| EXERCISE GOAL |
Report how many lines below include "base", giving the figure alone.

=== Begin Enclosure ===

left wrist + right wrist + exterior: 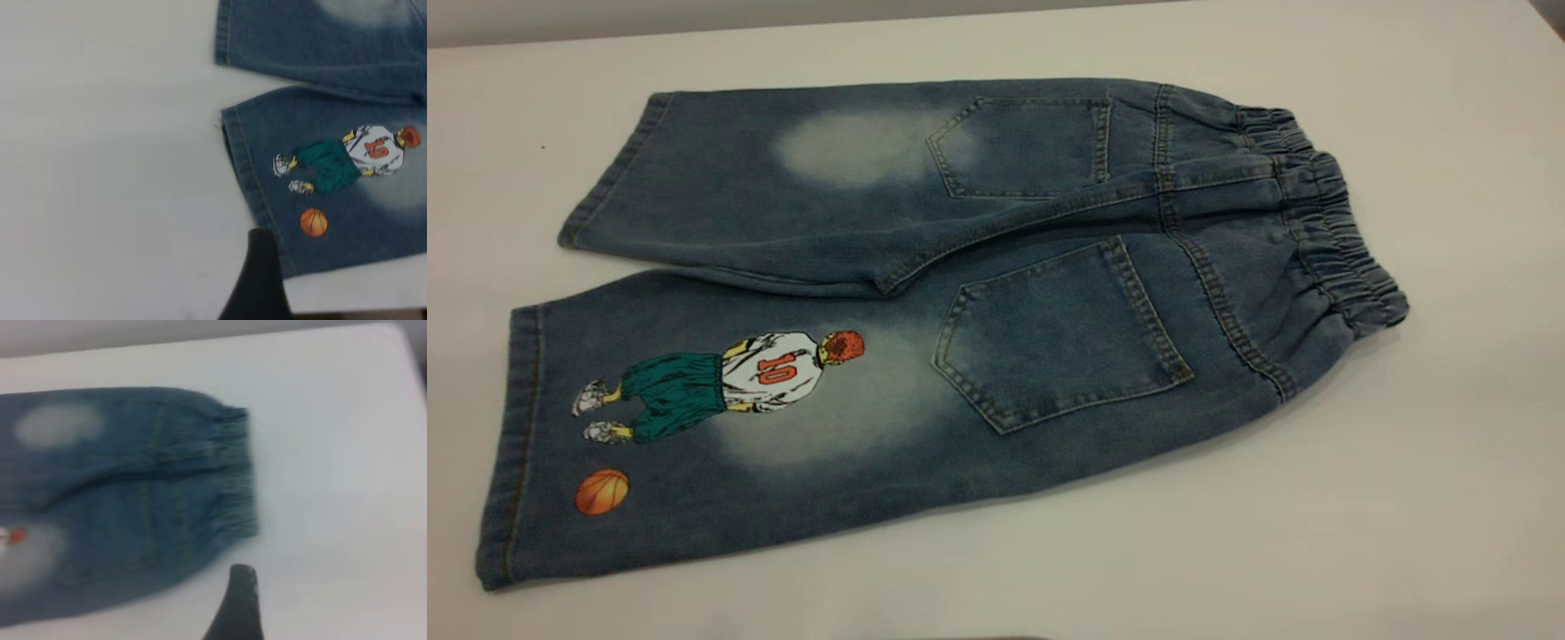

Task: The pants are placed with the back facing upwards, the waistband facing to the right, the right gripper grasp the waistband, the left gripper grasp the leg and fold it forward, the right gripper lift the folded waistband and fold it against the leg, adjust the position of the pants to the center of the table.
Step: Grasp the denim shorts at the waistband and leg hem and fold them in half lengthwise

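Note:
The pants (1049, 267) lie flat on the table (1423, 498), back pockets up, with the elastic waistband (1334, 240) at the right. The printed leg (738, 427) with the number 10 player and orange ball is the nearer one; the plain leg lies behind it. Neither gripper shows in the exterior view. In the left wrist view my left gripper (337, 280) is open, one black finger (259, 280) by the hem corner of the printed leg (347, 187). My right gripper (303, 587) is open, one finger (239, 607) just off the waistband (237, 473).
Bare white tabletop surrounds the pants on all sides, widest to the right of the waistband and in front. The table's far edge (783, 31) runs along the back, with a corner at the far right.

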Controlling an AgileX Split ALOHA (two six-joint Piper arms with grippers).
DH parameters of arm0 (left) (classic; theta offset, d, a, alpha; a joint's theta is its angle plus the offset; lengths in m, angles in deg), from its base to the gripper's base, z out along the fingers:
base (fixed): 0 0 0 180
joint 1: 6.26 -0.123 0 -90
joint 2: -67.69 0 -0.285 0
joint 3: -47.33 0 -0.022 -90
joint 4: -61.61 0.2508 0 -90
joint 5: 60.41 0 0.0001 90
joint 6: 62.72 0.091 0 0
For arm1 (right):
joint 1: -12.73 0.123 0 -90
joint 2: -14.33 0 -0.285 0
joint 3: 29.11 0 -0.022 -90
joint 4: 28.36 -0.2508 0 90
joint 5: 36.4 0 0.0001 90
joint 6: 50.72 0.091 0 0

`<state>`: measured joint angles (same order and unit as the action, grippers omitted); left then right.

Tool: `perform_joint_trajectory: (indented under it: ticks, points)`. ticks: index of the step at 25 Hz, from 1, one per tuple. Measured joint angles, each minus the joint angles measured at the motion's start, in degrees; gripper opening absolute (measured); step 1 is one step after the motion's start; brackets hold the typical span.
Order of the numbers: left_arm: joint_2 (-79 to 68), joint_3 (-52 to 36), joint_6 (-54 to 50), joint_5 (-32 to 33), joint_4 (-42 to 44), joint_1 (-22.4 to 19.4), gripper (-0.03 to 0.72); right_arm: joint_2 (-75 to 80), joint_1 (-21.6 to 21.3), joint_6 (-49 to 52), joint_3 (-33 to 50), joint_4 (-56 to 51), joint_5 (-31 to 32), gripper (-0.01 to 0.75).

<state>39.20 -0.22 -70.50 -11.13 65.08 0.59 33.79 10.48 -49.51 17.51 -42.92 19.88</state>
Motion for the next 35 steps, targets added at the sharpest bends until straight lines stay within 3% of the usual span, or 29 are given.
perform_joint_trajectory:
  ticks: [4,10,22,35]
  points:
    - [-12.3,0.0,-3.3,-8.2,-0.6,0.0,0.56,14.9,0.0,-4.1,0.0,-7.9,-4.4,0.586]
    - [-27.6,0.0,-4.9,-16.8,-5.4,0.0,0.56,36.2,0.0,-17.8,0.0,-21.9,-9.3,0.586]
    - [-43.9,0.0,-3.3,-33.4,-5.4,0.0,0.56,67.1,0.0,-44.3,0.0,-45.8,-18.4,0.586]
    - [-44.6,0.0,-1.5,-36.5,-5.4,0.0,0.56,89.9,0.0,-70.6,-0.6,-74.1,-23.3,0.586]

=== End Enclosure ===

| RESPONSE AREA |
2